• _WHAT YOU ARE ASKED TO DO_: Look below for the lines from the one with "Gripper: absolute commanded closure" to the one with "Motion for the", and copy exactly those lines, both ends included.

• _DATA TO USE_:
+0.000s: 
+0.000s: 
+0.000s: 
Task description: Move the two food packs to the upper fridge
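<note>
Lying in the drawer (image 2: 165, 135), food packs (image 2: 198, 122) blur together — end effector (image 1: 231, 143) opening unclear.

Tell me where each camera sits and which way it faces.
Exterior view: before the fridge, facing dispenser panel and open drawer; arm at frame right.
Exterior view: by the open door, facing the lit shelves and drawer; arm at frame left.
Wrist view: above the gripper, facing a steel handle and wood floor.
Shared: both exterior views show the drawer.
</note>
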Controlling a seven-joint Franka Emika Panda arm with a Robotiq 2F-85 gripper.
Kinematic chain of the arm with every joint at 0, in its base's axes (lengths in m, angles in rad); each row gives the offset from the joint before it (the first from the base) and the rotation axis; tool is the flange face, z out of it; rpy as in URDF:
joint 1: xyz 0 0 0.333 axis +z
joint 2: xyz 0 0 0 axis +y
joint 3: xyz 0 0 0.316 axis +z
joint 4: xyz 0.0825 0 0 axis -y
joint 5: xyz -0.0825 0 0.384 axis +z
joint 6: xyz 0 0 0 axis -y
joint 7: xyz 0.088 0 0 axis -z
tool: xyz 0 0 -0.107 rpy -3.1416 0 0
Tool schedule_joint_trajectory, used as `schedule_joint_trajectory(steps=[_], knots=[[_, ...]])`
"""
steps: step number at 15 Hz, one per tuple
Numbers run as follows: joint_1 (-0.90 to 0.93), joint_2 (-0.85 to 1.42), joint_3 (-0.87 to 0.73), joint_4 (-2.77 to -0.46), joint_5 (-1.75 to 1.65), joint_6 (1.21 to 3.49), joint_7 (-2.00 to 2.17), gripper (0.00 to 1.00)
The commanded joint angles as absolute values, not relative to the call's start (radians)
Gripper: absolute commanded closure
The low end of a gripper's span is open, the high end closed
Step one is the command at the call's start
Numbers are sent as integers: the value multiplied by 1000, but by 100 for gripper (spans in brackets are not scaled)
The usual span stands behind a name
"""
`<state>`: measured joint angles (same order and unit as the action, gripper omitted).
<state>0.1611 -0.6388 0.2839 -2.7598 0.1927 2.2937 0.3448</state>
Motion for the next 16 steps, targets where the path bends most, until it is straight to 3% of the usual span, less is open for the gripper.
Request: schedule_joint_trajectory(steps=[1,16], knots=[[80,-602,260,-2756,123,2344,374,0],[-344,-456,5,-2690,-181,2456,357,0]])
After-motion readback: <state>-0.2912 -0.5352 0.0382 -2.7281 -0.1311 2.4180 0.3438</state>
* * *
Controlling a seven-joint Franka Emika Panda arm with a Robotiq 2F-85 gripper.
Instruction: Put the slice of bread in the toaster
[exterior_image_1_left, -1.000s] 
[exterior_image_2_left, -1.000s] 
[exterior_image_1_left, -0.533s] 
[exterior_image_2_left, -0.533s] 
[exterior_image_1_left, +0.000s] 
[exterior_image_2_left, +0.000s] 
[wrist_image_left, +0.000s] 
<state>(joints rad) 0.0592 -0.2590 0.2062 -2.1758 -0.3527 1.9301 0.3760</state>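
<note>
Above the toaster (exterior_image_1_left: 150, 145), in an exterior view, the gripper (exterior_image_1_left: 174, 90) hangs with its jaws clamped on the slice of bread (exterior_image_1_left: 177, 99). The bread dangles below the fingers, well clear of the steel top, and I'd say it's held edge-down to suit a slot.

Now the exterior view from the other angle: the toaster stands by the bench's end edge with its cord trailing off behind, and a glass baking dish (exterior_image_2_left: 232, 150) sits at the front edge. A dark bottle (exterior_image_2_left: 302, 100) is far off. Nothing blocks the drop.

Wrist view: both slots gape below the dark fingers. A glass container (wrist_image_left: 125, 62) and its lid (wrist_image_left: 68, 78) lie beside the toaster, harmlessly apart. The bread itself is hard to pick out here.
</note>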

• _ANSWER TO THIS PROBLEM_:
Gripper: absolute commanded closure
The low end of a gripper's span is open, the high end closed
Step one is the command at the call's start
Numbers are sent as integers: the value multiplied by 1000, but by 100 for gripper (spans in brackets are not scaled)
The usual span stands behind a name
"""
`<state>`: measured joint angles (same order and unit as the action, gripper omitted).
<state>0.1611 -0.6388 0.2839 -2.7598 0.1927 2.2937 0.3448</state>
Motion for the next 16 steps, targets where the path bends most, until it is straight to 3% of the usual span, less is open for the gripper.

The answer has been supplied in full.